_DESCRIPTION OF THE TASK_: Look over the listing below and say how many of its lines include the string "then"; give no more than that number.

_DATA SEGMENT_:
○ ○ ○ ○
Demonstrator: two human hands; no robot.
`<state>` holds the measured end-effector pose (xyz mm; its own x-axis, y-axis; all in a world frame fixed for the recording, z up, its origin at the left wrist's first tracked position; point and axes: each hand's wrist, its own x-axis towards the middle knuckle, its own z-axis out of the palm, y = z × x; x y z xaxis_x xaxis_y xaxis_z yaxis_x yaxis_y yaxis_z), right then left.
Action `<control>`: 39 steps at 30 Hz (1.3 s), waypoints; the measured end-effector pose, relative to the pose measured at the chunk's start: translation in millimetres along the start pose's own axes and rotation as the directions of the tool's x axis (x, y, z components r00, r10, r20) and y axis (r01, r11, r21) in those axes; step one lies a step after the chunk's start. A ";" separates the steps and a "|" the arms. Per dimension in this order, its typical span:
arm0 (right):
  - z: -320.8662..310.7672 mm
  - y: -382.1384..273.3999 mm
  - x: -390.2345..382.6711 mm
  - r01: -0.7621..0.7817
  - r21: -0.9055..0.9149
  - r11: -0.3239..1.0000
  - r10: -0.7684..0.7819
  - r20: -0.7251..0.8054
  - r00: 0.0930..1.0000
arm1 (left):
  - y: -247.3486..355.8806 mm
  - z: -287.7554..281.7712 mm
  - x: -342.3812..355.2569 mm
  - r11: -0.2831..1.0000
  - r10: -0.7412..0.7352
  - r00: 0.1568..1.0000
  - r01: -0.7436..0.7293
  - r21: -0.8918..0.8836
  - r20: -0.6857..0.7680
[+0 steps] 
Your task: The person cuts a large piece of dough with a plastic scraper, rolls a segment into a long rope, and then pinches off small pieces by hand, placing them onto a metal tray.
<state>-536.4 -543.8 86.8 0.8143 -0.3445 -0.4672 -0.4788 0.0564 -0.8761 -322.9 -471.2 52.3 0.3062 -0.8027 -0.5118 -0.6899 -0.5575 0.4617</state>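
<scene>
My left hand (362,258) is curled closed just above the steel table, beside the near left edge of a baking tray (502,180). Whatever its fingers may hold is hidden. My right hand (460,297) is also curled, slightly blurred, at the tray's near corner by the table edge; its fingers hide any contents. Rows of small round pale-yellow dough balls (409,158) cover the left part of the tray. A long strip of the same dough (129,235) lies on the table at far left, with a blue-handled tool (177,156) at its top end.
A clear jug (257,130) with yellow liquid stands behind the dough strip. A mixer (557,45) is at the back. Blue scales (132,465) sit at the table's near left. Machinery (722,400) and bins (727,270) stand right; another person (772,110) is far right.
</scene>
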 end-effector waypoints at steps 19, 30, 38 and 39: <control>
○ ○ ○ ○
_TASK SOLUTION_: 2